THE TASK – Could the listing below be returned exactly, with its pictures left out?

RECORDS TO PROCESS –

# # # #

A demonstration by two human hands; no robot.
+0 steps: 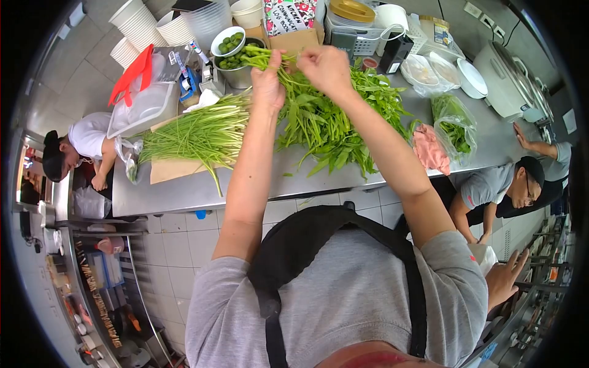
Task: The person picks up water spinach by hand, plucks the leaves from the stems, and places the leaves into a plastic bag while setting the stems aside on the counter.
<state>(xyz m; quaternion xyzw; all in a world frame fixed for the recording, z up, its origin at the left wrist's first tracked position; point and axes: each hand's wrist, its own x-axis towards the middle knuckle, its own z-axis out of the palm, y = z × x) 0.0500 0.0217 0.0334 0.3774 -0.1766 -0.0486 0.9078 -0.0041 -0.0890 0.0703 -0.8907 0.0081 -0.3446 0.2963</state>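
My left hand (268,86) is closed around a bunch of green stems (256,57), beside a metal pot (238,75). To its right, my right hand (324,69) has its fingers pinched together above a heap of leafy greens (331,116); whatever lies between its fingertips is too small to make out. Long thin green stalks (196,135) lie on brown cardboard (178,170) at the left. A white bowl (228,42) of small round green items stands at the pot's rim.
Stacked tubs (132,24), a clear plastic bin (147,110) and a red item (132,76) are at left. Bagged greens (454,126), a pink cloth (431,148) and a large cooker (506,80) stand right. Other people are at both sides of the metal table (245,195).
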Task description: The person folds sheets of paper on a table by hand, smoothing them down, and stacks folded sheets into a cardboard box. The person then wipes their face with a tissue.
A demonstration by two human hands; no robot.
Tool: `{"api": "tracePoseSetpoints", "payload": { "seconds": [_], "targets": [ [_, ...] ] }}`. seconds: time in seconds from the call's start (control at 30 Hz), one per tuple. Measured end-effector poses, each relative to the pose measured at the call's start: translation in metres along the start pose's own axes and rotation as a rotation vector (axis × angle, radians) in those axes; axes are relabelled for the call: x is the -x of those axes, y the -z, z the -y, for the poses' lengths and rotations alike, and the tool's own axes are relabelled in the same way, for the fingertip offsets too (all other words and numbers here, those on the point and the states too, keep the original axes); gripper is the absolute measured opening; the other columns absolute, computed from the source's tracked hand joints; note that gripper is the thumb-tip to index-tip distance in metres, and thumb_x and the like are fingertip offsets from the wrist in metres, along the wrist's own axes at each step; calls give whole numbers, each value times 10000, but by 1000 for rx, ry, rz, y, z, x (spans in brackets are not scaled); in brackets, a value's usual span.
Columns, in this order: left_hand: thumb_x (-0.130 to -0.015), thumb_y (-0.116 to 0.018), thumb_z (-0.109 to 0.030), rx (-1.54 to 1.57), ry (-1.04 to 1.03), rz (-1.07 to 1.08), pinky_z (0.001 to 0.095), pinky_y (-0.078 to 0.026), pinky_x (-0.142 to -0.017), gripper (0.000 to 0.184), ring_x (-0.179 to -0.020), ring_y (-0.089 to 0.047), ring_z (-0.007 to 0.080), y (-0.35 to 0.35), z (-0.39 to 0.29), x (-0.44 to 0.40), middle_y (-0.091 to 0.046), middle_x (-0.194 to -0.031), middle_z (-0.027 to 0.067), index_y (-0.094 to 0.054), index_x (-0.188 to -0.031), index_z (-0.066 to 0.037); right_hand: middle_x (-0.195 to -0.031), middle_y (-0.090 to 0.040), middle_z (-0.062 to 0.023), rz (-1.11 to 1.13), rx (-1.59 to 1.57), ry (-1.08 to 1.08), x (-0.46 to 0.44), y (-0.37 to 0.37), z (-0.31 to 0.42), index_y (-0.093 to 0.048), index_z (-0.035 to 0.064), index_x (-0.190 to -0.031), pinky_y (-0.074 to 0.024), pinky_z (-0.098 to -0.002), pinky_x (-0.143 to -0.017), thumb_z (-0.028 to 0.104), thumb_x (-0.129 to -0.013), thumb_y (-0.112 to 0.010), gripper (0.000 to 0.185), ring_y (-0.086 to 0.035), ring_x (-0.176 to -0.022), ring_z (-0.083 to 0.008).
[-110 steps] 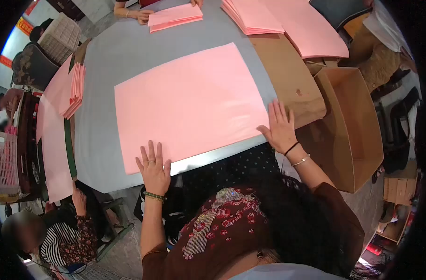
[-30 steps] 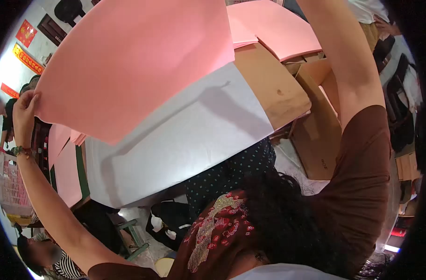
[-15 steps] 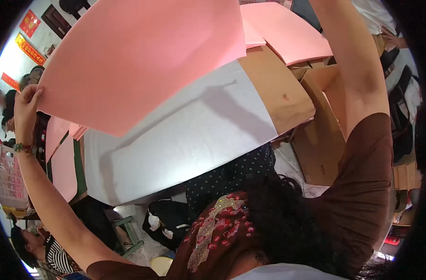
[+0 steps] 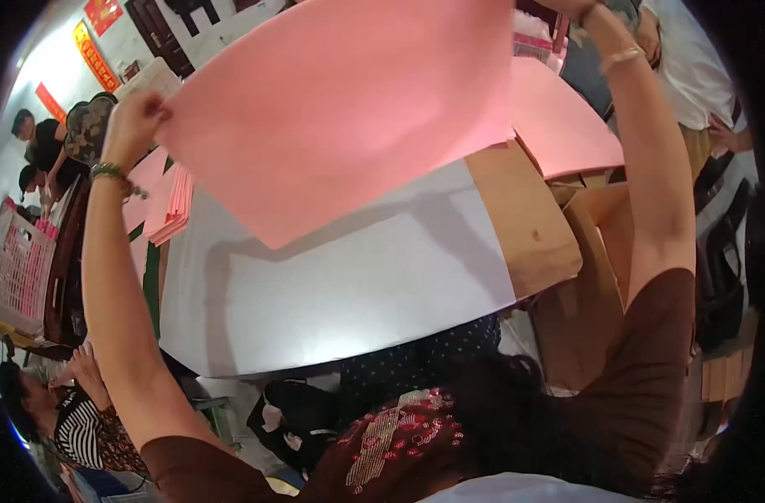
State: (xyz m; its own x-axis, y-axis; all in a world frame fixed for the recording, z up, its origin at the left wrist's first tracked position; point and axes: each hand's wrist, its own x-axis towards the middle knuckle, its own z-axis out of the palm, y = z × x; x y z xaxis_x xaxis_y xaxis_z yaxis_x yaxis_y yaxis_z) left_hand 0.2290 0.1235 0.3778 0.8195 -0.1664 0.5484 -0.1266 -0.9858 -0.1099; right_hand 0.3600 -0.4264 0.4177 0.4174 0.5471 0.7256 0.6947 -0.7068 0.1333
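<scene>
A large pink sheet (image 4: 340, 109) hangs in the air above the grey-white tabletop (image 4: 357, 285), its lower corner pointing down over the surface. My left hand (image 4: 135, 126) pinches the sheet's left corner. At the top edge of the view my right hand (image 4: 567, 7) is raised near the sheet's upper right; its fingers are mostly cut off, so its grip does not show. Shadows of the sheet and arms fall across the tabletop.
Folded pink sheets (image 4: 173, 205) lie at the left, and more pink sheets (image 4: 563, 126) at the back right. Brown cardboard (image 4: 525, 218) covers the table's right end, beside an open carton (image 4: 605, 243). A pink basket (image 4: 18, 268) and a seated person (image 4: 80, 419) are at the left.
The pink sheet, flat on the table at first, is now lifted with my left hand holding its corner. Since half a second ago, the view has tilted and both hands appear further right.
</scene>
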Motion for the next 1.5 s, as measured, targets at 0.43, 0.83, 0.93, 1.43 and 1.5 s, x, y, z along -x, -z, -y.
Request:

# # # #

TASK ANSWER –
A demonstration by two human hands; no robot.
+0 steps: 
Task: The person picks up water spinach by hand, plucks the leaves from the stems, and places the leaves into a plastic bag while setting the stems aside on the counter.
<state>(xyz m; quaternion xyzw; all in a world frame fixed for the recording, z up, its origin at the left wrist's first tracked position; point and axes: each hand's wrist, its own x-axis towards the middle knuckle, its own z-axis out of the palm, y = z × x) 0.0500 0.0217 0.0334 0.3774 -0.1766 -0.0486 0.9078 -0.0041 -0.0890 0.0703 -0.8907 0.0081 -0.3446 0.2963</state>
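My left hand (268,86) is closed around a bunch of green stems (256,57), beside a metal pot (238,75). To its right, my right hand (324,69) has its fingers pinched together above a heap of leafy greens (331,116); whatever lies between its fingertips is too small to make out. Long thin green stalks (196,135) lie on brown cardboard (178,170) at the left. A white bowl (228,42) of small round green items stands at the pot's rim.
Stacked tubs (132,24), a clear plastic bin (147,110) and a red item (132,76) are at left. Bagged greens (454,126), a pink cloth (431,148) and a large cooker (506,80) stand right. Other people are at both sides of the metal table (245,195).
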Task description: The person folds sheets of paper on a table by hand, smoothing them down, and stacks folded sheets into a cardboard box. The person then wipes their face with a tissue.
A demonstration by two human hands; no robot.
Tool: `{"api": "tracePoseSetpoints", "payload": { "seconds": [_], "targets": [ [_, ...] ] }}`. seconds: time in seconds from the call's start (control at 30 Hz), one per tuple. Measured end-effector poses, each relative to the pose measured at the call's start: translation in metres along the start pose's own axes and rotation as a rotation vector (axis × angle, radians) in those axes; axes are relabelled for the call: x is the -x of those axes, y the -z, z the -y, for the poses' lengths and rotations alike, and the tool's own axes are relabelled in the same way, for the fingertip offsets too (all other words and numbers here, those on the point and the states too, keep the original axes); gripper is the absolute measured opening; the other columns absolute, computed from the source's tracked hand joints; note that gripper is the thumb-tip to index-tip distance in metres, and thumb_x and the like are fingertip offsets from the wrist in metres, along the wrist's own axes at each step; calls give whole numbers, each value times 10000, but by 1000 for rx, ry, rz, y, z, x (spans in brackets are not scaled); in brackets, a value's usual span.
Columns, in this order: left_hand: thumb_x (-0.130 to -0.015), thumb_y (-0.116 to 0.018), thumb_z (-0.109 to 0.030), rx (-1.54 to 1.57), ry (-1.04 to 1.03), rz (-1.07 to 1.08), pinky_z (0.001 to 0.095), pinky_y (-0.078 to 0.026), pinky_x (-0.142 to -0.017), gripper (0.000 to 0.184), ring_x (-0.179 to -0.020), ring_y (-0.089 to 0.047), ring_z (-0.007 to 0.080), y (-0.35 to 0.35), z (-0.39 to 0.29), x (-0.44 to 0.40), middle_y (-0.091 to 0.046), middle_x (-0.194 to -0.031), middle_z (-0.027 to 0.067), index_y (-0.094 to 0.054), index_x (-0.188 to -0.031), index_z (-0.066 to 0.037); right_hand: middle_x (-0.195 to -0.031), middle_y (-0.090 to 0.040), middle_z (-0.062 to 0.023), rz (-1.11 to 1.13), rx (-1.59 to 1.57), ry (-1.08 to 1.08), x (-0.46 to 0.44), y (-0.37 to 0.37), z (-0.31 to 0.42), index_y (-0.093 to 0.048), index_z (-0.035 to 0.064), index_x (-0.190 to -0.031), pinky_y (-0.074 to 0.024), pinky_z (-0.098 to -0.002), pinky_x (-0.143 to -0.017), thumb_z (-0.028 to 0.104), thumb_x (-0.129 to -0.013), thumb_y (-0.112 to 0.010), gripper (0.000 to 0.185), ring_y (-0.086 to 0.035), ring_x (-0.176 to -0.022), ring_z (-0.083 to 0.008).
[-110 steps] 
[-30 steps] 
[-15 steps] 
[+0 steps] 
State: (xyz m; its own x-axis, y-axis; all in a world frame fixed for the recording, z up, its origin at the left wrist's first tracked position; point and axes: each hand's wrist, its own x-axis towards the middle knuckle, its own z-axis out of the palm, y = z × x; x y z xaxis_x xaxis_y xaxis_z yaxis_x yaxis_y yaxis_z) left_hand 0.2290 0.1235 0.3778 0.8195 -0.1664 0.5484 -0.1266 -0.9858 -0.1099; right_hand 0.3600 -0.4264 0.4177 0.4174 0.5471 0.7256 0.6947 -0.7068 0.1333
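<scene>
A large pink sheet (image 4: 340, 109) hangs in the air above the grey-white tabletop (image 4: 357, 285), its lower corner pointing down over the surface. My left hand (image 4: 135, 126) pinches the sheet's left corner. At the top edge of the view my right hand (image 4: 567, 7) is raised near the sheet's upper right; its fingers are mostly cut off, so its grip does not show. Shadows of the sheet and arms fall across the tabletop.
Folded pink sheets (image 4: 173, 205) lie at the left, and more pink sheets (image 4: 563, 126) at the back right. Brown cardboard (image 4: 525, 218) covers the table's right end, beside an open carton (image 4: 605, 243). A pink basket (image 4: 18, 268) and a seated person (image 4: 80, 419) are at the left.
The pink sheet, flat on the table at first, is now lifted with my left hand holding its corner. Since half a second ago, the view has tilted and both hands appear further right.
</scene>
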Motion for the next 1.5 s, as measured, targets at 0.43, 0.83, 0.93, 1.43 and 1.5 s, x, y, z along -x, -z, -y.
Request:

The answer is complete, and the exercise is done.